Problem statement | Transcribe the entire listing exactly.

Collected material |

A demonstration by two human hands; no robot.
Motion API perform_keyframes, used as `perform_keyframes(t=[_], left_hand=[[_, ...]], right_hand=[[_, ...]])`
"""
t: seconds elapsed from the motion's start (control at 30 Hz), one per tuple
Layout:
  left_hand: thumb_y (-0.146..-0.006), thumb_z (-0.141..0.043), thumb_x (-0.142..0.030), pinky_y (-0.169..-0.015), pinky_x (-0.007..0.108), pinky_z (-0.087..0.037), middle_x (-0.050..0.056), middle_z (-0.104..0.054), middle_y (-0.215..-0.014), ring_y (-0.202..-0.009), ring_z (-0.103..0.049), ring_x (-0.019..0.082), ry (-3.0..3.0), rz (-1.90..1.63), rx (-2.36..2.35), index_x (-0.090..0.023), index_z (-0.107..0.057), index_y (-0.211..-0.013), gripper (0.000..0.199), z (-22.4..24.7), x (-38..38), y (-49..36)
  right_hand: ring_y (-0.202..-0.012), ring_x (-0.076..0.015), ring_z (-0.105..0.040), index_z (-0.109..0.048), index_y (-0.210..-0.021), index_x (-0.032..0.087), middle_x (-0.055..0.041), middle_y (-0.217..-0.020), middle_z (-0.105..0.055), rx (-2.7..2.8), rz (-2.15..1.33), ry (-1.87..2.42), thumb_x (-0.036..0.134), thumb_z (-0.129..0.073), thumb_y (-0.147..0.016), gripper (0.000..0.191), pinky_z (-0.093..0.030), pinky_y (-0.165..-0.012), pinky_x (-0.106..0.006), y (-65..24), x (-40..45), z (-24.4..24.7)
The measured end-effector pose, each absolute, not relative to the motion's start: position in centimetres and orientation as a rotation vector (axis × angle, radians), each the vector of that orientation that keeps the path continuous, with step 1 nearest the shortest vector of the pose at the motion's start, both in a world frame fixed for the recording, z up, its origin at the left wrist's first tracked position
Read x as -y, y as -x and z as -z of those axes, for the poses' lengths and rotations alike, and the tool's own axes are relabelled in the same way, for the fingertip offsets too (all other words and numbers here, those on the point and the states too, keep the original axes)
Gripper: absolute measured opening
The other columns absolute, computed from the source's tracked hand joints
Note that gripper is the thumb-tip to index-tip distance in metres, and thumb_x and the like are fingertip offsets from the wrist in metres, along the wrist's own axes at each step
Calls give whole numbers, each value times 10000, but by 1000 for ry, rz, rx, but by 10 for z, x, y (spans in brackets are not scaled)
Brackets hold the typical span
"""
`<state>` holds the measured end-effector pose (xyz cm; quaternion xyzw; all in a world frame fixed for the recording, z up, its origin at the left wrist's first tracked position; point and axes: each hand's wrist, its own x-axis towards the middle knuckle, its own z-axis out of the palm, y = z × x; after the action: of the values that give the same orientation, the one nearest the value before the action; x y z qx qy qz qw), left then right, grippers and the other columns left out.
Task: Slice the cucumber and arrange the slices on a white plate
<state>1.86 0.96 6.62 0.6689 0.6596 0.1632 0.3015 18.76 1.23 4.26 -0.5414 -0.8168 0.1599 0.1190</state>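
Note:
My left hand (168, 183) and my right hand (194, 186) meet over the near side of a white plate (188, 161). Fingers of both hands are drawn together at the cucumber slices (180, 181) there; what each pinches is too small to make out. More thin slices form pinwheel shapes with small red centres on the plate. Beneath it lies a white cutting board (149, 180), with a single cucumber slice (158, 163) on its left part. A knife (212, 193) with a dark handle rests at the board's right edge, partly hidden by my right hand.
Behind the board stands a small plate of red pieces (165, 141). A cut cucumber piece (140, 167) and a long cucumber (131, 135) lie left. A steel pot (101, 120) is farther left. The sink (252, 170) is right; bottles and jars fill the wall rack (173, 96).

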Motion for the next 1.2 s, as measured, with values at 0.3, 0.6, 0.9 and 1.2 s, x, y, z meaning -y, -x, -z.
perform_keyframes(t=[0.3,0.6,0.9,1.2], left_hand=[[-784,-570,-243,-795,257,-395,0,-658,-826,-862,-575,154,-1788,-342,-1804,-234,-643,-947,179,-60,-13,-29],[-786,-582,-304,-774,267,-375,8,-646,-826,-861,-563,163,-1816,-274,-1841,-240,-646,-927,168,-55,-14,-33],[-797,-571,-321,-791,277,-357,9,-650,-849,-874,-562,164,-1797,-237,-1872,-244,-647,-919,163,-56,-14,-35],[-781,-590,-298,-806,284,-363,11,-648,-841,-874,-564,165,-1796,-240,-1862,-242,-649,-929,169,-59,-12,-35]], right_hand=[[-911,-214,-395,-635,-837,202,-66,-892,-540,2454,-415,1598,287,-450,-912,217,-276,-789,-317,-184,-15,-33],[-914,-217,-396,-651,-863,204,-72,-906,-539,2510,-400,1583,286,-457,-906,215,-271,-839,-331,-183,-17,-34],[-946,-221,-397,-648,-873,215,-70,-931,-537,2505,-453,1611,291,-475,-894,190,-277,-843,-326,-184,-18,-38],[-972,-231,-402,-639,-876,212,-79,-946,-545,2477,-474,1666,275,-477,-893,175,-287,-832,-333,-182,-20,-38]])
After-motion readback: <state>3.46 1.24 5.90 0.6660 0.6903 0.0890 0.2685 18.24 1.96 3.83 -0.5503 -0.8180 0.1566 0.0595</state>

Reply |
A demonstration by two human hands; no robot.
Motion API perform_keyframes, used as `perform_keyframes(t=[_], left_hand=[[_, ...]], right_hand=[[_, ...]])`
"""
t: seconds elapsed from the motion's start (control at 30 Hz), one per tuple
Layout:
  left_hand: thumb_y (-0.146..-0.006), thumb_z (-0.141..0.043), thumb_x (-0.142..0.030), pinky_y (-0.169..-0.015), pinky_x (-0.007..0.108), pinky_z (-0.087..0.037), middle_x (-0.050..0.056), middle_z (-0.104..0.054), middle_y (-0.215..-0.014), ring_y (-0.202..-0.009), ring_z (-0.103..0.049), ring_x (-0.019..0.082), ry (-3.0..3.0), rz (-1.90..1.63), rx (-2.36..2.35), index_x (-0.090..0.023), index_z (-0.107..0.057), index_y (-0.211..-0.013), gripper (0.000..0.199), z (-22.4..24.7), x (-38..38), y (-49..36)
  right_hand: ring_y (-0.202..-0.012), ring_x (-0.076..0.015), ring_z (-0.105..0.040), index_z (-0.109..0.048), index_y (-0.210..-0.021), index_x (-0.032..0.087), middle_x (-0.055..0.041), middle_y (-0.217..-0.020), middle_z (-0.105..0.055), rx (-2.7..2.8), rz (-2.15..1.33), ry (-1.87..2.42), thumb_x (-0.036..0.134), thumb_z (-0.129..0.073), thumb_y (-0.147..0.016), gripper (0.000..0.191), pinky_z (-0.093..0.030), pinky_y (-0.165..-0.012), pinky_x (-0.106..0.006), y (-65..24), x (-40..45), z (-24.4..24.7)
The measured end-effector pose, each absolute, not relative to the motion's start: position in centimetres and orientation as a rotation vector (axis × angle, radians), each the vector of that orientation that keeps the path continuous, with step 1 nearest the shortest vector of the pose at the motion's start, both in a world frame fixed for the recording, z up, its origin at the left wrist's first tracked position
Read x as -y, y as -x and z as -z of those axes, for the poses' lengths and rotations alike, and the tool's own axes are relabelled in the same way, for the fingertip offsets too (all other words and numbers here, those on the point and the states too, keep the original axes)
Gripper: absolute measured opening
The other columns absolute, computed from the source's tracked hand joints
Note that gripper is the thumb-tip to index-tip distance in metres, and thumb_x and the like are fingertip offsets from the wrist in metres, along the wrist's own axes at each step
Calls give whole numbers, each value times 10000, but by 1000 for ry, rz, rx, but by 10 for z, x, y (spans in brackets are not scaled)
Brackets hold the typical span
"""
`<state>` holds the measured end-effector pose (xyz cm; quaternion xyzw; all in a world frame fixed for the recording, z up, its origin at the left wrist's first tracked position; point and axes: each hand's wrist, its own x-axis towards the middle knuckle, its own z-axis out of the palm, y = z × x; after the action: of the values that give the same orientation, the one nearest the value before the action; x y z qx qy qz qw), left then right, grippers and the other columns left out.
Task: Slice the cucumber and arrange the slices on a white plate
<state>1.86 0.96 6.62 0.6689 0.6596 0.1632 0.3015 18.76 1.23 4.26 -0.5414 -0.8168 0.1599 0.1190</state>
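Note:
My left hand (168, 183) and my right hand (194, 186) meet over the near side of a white plate (188, 161). Fingers of both hands are drawn together at the cucumber slices (180, 181) there; what each pinches is too small to make out. More thin slices form pinwheel shapes with small red centres on the plate. Beneath it lies a white cutting board (149, 180), with a single cucumber slice (158, 163) on its left part. A knife (212, 193) with a dark handle rests at the board's right edge, partly hidden by my right hand.
Behind the board stands a small plate of red pieces (165, 141). A cut cucumber piece (140, 167) and a long cucumber (131, 135) lie left. A steel pot (101, 120) is farther left. The sink (252, 170) is right; bottles and jars fill the wall rack (173, 96).
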
Motion for the next 1.2 s, as measured, with values at 0.3, 0.6, 0.9 and 1.2 s, x, y, z meaning -y, -x, -z.
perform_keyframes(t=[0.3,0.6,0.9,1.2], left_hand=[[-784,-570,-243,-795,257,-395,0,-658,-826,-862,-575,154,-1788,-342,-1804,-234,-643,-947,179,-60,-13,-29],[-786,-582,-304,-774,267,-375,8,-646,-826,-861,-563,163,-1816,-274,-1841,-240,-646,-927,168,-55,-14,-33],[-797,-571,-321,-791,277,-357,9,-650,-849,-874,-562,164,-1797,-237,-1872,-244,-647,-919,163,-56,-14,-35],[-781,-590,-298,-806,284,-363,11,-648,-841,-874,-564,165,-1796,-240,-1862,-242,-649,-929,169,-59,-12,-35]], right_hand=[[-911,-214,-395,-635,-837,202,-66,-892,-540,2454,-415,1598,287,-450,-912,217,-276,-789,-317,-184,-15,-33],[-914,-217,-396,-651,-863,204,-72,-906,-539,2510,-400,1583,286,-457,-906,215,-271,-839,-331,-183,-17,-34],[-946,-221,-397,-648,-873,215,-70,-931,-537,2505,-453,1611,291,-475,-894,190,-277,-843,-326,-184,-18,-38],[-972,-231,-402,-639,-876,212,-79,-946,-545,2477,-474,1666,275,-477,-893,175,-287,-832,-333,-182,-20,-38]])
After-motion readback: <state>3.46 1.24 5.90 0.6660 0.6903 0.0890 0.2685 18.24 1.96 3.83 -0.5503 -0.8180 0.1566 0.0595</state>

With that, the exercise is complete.